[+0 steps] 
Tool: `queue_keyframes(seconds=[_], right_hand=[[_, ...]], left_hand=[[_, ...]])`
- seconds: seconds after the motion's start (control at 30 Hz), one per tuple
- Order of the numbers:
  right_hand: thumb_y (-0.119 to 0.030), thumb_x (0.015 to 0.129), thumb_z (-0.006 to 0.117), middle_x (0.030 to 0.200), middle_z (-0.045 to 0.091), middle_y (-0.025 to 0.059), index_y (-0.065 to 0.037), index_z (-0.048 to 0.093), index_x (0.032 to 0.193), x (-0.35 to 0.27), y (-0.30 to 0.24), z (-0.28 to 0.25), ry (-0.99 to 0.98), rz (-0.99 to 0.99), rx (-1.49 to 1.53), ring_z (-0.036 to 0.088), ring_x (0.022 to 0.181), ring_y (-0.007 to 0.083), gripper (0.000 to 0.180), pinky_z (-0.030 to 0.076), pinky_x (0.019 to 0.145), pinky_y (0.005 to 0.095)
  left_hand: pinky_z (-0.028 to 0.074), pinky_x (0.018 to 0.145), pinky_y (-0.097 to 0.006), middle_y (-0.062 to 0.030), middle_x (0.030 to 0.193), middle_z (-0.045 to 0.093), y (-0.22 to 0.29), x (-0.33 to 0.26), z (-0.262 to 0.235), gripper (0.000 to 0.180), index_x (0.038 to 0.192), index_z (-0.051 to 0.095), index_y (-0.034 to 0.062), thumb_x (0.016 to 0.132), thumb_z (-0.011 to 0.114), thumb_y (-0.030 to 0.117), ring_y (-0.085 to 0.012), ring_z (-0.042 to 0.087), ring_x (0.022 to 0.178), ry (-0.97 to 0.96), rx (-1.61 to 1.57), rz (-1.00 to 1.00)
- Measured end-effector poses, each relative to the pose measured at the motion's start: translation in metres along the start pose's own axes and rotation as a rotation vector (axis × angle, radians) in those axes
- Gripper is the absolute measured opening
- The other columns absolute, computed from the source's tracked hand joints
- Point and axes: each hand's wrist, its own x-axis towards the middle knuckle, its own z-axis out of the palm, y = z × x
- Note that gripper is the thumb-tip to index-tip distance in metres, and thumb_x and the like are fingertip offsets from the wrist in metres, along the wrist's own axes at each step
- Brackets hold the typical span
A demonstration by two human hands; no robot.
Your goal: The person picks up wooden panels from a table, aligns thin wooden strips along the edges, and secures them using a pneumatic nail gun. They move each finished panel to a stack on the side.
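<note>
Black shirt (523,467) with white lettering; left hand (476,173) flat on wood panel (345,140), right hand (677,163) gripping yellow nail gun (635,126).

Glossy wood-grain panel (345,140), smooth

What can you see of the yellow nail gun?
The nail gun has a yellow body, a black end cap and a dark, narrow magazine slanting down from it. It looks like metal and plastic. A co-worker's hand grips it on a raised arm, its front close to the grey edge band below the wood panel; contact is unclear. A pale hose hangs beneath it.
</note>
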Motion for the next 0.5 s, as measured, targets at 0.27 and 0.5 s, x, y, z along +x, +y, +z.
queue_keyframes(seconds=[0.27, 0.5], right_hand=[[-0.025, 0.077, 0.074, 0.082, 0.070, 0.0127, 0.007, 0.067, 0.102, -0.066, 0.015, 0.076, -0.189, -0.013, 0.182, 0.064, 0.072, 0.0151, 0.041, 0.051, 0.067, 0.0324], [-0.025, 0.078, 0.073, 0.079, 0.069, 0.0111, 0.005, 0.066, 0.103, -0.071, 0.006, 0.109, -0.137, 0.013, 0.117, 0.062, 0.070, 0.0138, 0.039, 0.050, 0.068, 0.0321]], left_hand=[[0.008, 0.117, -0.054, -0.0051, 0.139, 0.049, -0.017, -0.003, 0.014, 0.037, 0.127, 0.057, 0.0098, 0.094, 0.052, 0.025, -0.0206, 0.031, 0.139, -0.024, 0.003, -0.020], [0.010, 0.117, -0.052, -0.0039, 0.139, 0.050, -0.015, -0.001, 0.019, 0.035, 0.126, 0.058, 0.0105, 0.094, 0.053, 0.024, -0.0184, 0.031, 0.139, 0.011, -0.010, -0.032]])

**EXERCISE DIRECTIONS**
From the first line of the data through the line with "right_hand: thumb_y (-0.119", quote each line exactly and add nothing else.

**RESPONSE TO THIS EXERCISE**
[+0 steps] 
Tool: `queue_keyframes(seconds=[_], right_hand=[[_, ...]], left_hand=[[_, ...]])`
- seconds: seconds after the motion's start (control at 30 Hz), one per tuple
- Order of the numbers:
  right_hand: thumb_y (-0.119 to 0.030), thumb_x (0.015 to 0.129), thumb_z (-0.006 to 0.117), middle_x (0.030 to 0.200), middle_z (-0.045 to 0.091), middle_y (-0.025 to 0.059), index_y (-0.065 to 0.037), index_z (-0.048 to 0.093), index_x (0.032 to 0.193), x (-0.35 to 0.27), y (-0.30 to 0.24), z (-0.28 to 0.25), ry (-0.99 to 0.98), rz (-0.99 to 0.99), rx (-1.49 to 1.53), ring_z (-0.036 to 0.088), ring_x (0.022 to 0.181), ring_y (-0.007 to 0.083), gripper (0.000 to 0.180), pinky_z (-0.030 to 0.076), pinky_x (0.019 to 0.145), pinky_y (0.005 to 0.095)

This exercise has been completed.